婊姐和唐影幾乎是在那天晚上同一時候收到了大王微信:大王為表歉意,提出週末親自在家做飯,請唐影和婊姐前來相聚。親自用廚藝賠禮道歉。
就在唐影和婊姐答應後三秒鐘,她們倆被迅速拉進了一個微信群。
群名早已改好,叫做:「王氏家宴第5期」。群名出現的瞬間,婊姐私信給唐影一個白眼表情。
大王的外號也叫做「大廚」,善攻各類西餐,得閒了就在朋友圈精修美食曬圖,配文——「偷得浮生半日閒,做個飯吧!」
也有的時候是曬書法,簪花小楷寫在花箋上,文秀雋永。還有曬烘焙,新出爐的馬卡龍或者流心可頌,誘人犯罪。當然這一切曬的都是攝影,濾鏡還有修圖功力。
唐影剛加入團隊的時候很是羨慕大王,覺得自己未來可期:上級律師不僅工作能力強,還是個生活家。工作與生活之間的平衡,是每一個社畜白領的夢想。
當然也有客戶愛欺負大王:但凡她發了朋友圈透露出半個「閒」字,就會有人留言試探,「王律師,說好的合同,什麼時候給呢?」
大王大罵,說這些客戶都是吃人不吐骨頭的資本家。討厭死人。
所以,唐影想,才會有靈堂會議這麼青史留名的橋段?
「靈堂會議」發生在唐影入職之前,婊姐也不幸成為了參與人之一,那時候婊姐所在的z集團剛剛與唐影老闆簽約達成合作。老闆十分重視。
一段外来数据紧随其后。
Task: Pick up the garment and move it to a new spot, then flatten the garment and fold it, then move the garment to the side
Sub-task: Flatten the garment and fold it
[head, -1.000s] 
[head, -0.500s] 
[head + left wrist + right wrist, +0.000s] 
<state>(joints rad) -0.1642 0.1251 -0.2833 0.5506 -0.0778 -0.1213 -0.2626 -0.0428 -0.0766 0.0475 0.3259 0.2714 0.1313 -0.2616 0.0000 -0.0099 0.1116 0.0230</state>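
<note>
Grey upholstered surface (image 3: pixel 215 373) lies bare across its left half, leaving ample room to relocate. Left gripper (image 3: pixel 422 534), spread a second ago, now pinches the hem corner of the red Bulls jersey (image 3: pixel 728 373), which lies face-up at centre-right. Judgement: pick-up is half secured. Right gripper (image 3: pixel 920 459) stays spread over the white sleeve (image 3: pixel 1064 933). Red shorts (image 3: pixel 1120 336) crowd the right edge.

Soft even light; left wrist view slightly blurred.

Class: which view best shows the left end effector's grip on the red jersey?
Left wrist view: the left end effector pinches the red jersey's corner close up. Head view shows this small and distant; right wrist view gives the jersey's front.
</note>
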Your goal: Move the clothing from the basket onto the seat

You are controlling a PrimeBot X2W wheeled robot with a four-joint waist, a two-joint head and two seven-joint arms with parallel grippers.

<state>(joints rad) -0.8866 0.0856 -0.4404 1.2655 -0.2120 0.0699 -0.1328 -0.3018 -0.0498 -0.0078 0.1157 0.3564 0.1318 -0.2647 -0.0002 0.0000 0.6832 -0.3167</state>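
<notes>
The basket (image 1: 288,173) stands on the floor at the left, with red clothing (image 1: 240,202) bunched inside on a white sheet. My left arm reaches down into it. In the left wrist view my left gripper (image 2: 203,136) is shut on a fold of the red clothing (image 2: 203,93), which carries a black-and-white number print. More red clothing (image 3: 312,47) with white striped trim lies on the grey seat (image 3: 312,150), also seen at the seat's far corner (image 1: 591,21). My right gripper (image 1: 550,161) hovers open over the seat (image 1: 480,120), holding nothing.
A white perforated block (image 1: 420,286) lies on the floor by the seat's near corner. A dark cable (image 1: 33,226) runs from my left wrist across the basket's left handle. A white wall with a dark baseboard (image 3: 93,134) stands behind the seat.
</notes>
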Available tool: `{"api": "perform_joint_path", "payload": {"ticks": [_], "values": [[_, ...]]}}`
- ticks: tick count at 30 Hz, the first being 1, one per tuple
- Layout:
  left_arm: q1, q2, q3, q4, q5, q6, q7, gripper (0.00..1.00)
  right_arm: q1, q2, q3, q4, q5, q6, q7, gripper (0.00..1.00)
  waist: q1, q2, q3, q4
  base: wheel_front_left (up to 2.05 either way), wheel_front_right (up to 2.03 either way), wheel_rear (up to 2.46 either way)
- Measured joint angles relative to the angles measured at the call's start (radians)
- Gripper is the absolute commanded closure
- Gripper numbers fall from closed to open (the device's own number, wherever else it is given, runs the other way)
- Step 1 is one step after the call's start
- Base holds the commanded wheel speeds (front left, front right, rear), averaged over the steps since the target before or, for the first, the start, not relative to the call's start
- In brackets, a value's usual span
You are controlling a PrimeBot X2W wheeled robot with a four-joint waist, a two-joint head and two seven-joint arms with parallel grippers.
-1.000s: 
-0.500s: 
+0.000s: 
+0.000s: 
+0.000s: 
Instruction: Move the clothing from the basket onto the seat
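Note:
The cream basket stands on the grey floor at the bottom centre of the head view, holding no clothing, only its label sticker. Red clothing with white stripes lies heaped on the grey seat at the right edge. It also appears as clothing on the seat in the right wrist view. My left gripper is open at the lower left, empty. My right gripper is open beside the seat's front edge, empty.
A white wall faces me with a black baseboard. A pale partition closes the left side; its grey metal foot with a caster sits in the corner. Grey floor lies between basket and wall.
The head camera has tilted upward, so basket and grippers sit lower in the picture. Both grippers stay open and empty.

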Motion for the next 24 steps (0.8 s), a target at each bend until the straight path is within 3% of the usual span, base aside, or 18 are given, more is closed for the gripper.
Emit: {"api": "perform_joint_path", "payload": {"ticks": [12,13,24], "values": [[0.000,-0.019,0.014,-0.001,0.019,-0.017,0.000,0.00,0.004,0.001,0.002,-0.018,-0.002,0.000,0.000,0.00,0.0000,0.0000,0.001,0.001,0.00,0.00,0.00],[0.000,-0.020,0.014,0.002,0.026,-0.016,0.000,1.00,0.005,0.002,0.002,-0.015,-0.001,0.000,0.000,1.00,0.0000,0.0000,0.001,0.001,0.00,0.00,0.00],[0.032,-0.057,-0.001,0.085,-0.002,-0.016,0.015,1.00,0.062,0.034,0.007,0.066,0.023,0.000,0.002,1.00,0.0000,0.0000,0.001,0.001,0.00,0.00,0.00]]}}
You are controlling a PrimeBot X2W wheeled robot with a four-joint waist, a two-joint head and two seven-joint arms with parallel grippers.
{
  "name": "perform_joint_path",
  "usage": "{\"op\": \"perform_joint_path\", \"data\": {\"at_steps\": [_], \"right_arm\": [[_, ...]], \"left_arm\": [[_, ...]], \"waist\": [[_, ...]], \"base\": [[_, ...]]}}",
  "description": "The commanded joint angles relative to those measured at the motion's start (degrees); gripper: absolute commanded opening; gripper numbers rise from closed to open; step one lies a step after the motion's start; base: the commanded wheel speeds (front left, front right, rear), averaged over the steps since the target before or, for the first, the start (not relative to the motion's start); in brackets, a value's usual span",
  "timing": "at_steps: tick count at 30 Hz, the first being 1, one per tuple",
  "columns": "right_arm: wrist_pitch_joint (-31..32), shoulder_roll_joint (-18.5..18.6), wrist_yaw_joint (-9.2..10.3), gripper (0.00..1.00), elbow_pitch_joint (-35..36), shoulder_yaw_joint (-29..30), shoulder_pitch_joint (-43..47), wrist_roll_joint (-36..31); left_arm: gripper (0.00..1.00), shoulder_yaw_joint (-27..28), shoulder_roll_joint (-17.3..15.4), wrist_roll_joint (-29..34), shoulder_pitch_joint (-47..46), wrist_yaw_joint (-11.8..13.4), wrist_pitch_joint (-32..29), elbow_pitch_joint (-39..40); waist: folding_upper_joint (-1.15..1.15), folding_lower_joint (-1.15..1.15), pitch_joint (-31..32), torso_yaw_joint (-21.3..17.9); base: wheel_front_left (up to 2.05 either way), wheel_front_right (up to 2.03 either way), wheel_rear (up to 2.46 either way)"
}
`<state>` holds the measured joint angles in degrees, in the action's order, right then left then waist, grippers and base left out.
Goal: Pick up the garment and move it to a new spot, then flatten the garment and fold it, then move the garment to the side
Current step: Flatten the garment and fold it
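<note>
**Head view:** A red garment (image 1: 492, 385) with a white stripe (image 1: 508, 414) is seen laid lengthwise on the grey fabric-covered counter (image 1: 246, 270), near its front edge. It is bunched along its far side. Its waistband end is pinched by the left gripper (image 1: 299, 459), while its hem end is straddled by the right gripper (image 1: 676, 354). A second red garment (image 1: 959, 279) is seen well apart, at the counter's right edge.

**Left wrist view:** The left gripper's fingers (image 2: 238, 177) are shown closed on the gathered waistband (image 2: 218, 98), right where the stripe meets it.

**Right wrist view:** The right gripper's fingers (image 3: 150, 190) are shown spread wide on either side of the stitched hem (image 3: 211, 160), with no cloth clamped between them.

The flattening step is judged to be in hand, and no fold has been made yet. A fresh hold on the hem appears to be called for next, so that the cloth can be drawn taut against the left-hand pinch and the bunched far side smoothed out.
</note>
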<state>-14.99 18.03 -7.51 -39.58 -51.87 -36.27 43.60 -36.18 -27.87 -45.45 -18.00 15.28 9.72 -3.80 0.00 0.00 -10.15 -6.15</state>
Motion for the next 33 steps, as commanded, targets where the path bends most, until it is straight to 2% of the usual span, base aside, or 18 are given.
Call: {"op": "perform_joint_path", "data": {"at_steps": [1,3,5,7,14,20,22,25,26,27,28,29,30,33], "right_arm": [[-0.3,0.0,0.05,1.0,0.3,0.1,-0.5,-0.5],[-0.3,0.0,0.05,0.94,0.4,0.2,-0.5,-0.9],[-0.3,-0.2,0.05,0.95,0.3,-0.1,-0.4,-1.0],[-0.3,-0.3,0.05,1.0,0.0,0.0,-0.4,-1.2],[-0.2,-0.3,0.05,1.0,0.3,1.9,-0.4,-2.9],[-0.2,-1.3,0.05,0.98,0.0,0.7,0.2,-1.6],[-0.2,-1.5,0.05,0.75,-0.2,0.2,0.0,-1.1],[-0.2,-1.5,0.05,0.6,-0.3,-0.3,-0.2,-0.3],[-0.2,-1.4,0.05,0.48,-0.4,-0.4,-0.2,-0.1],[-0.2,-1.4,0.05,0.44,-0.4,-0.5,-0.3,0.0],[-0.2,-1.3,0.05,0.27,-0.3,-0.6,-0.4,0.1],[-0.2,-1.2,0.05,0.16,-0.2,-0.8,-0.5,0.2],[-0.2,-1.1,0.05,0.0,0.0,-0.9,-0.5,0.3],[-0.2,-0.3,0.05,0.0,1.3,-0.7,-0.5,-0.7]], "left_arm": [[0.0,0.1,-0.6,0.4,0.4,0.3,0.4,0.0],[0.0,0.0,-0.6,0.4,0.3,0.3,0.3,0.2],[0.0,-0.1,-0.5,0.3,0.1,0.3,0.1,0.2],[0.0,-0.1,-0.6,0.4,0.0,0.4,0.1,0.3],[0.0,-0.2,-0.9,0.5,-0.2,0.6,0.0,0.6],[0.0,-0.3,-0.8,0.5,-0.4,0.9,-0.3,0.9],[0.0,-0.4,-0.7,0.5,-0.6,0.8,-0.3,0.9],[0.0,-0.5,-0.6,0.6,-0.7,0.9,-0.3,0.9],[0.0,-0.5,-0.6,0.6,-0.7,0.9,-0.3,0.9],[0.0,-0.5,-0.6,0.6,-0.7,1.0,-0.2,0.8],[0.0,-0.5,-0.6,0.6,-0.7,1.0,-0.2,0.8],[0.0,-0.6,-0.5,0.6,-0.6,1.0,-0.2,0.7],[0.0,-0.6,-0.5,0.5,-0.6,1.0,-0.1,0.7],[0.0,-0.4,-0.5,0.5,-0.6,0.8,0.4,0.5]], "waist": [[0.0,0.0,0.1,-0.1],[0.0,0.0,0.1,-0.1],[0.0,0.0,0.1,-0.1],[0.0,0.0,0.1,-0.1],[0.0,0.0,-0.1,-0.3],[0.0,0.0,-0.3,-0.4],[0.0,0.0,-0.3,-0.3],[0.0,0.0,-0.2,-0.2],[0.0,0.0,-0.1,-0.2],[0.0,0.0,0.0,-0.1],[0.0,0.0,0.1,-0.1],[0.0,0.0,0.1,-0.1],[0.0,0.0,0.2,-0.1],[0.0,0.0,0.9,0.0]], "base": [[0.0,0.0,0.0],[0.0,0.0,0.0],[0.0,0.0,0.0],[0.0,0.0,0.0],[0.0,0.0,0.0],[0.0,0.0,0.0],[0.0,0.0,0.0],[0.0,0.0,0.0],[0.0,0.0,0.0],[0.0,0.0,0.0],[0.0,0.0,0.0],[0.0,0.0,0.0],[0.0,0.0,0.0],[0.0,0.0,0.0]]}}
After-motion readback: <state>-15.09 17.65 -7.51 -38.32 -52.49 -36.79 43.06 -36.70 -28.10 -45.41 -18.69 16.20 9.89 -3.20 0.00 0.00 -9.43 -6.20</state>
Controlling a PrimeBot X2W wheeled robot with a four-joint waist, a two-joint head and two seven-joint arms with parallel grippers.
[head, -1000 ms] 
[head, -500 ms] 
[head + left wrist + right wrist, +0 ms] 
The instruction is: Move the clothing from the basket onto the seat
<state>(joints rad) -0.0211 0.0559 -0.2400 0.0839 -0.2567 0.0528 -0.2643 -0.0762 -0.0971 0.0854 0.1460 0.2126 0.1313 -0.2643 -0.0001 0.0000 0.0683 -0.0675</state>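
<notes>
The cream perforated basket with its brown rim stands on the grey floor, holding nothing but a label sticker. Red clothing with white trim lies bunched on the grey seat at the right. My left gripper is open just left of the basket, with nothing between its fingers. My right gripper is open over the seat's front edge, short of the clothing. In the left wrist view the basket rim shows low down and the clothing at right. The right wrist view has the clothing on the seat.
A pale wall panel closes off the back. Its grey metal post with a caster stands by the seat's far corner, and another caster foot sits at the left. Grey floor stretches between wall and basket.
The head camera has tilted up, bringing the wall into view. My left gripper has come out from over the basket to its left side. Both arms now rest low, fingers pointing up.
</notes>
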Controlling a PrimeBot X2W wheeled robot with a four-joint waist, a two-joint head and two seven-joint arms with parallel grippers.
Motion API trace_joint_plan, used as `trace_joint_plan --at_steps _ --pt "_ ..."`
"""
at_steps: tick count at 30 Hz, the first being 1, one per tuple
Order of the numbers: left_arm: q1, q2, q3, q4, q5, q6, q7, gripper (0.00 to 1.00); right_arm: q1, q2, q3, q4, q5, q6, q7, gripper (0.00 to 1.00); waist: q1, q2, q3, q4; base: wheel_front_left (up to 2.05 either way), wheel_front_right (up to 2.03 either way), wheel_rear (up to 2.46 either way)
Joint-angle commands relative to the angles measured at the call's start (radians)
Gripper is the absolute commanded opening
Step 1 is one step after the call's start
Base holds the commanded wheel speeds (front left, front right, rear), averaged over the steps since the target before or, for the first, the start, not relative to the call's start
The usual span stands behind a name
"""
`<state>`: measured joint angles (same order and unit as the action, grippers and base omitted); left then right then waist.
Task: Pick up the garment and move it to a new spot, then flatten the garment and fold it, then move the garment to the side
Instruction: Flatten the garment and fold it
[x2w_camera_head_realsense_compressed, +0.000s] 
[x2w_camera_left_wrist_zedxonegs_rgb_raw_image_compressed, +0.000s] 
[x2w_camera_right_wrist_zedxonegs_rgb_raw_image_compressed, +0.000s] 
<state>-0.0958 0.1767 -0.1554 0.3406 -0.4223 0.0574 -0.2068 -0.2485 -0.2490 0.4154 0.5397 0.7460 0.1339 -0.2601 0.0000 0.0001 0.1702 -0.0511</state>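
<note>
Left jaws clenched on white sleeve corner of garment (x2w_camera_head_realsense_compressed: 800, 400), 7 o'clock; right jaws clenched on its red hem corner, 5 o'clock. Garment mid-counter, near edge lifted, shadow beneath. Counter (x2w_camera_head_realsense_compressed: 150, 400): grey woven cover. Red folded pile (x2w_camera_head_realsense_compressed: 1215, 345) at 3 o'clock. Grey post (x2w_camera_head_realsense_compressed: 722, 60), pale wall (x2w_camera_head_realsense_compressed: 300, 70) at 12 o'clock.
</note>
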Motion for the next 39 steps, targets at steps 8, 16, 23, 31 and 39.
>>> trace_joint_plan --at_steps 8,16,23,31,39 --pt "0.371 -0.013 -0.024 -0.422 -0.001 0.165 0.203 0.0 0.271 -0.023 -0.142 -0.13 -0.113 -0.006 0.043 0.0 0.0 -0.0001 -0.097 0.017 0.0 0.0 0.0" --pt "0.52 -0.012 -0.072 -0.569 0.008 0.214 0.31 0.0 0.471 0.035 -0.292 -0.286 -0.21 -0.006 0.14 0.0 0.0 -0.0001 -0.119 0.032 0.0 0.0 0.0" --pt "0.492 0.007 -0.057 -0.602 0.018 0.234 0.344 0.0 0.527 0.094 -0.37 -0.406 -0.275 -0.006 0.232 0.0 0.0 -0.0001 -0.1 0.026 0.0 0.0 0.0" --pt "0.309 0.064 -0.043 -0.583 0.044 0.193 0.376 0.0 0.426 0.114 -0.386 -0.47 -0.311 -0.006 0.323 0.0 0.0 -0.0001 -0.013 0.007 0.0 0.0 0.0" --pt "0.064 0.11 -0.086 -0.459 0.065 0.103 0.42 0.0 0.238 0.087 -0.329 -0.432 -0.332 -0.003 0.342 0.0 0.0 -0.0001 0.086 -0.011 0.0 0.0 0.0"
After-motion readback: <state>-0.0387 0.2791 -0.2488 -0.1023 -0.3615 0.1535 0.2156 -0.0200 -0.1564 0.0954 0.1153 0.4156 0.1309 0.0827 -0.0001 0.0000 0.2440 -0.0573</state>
主要負責對接z集團的律師就是大王,那時候她剛升中年級律師,勤勞肯幹,熱愛徹夜加班,傳聞大王工作的拼命程度是習慣在辦公室準備了行軍床和牙刷牙膏,案子開庭前的一夜必然徹夜不歸,埋頭於案卷當中。北京乾燥,可她卻聲稱工作時候應該儘量少喝水,節省下上廁所的時間用以服務客戶。
這麼拼,把自己乃至家人都排列在工作之後。直到有一天,代理z集團的鉅額標的案件馬上要開庭,大王卻在開庭前一週,接到了母親的電話——
姨母病危。
她一下慌張起來,大半夜發訊息告訴老闆需要回家一趟,盡孝於病床之前。只是家裡路途遙遠,西北部城市,高鐵飛機都超過三小時。老闆應允,她連夜抱著兩箱案卷先是飛機然後火車,最後包車顛簸回到家裡,第二天一大早準時守到了姨母病床前……
「等等。」唐影打住說故事的婊姐,「她和姨母感情很好?」表情複雜,在這種情況下,又不是親媽,也不是……非要回去不可吧?
婊姐聳聳肩說誰知道。刻薄加了一句:「可能都是演技。」
姨母年級大,病又來得急,能把遠在天邊的遊子喚回去也是到了彌留之際。很快,大王的焦急變成眼淚——她悲痛將朋友圈封面與頭像換成了黑色。決心為姨母守喪。
案子開庭在即,她卻在家中大慟,百忙之中不忘發了長長小作文,文言文格式,悼念姨母,諸如「拭淚執筆,拂涕銘文,勒石慰痛,記吾慈親……」。
那篇悼文現在還能在朋友圈找到,之乎者也,很能體現語文功底,只是看不出她和姨母的親密。悲情的氛圍渲染很足,有人嘆息喪母也不過如此,一下子大家不好意思打擾大王,老闆想了想,首先提出:「要不這樣吧,後天就要開庭,我們趕緊把案子交接一下?大王你先處理家事,出庭人換成韓律師?」言外之意是,你喪歸喪,要不要趕緊把重要資料寄回來,別耽誤正事。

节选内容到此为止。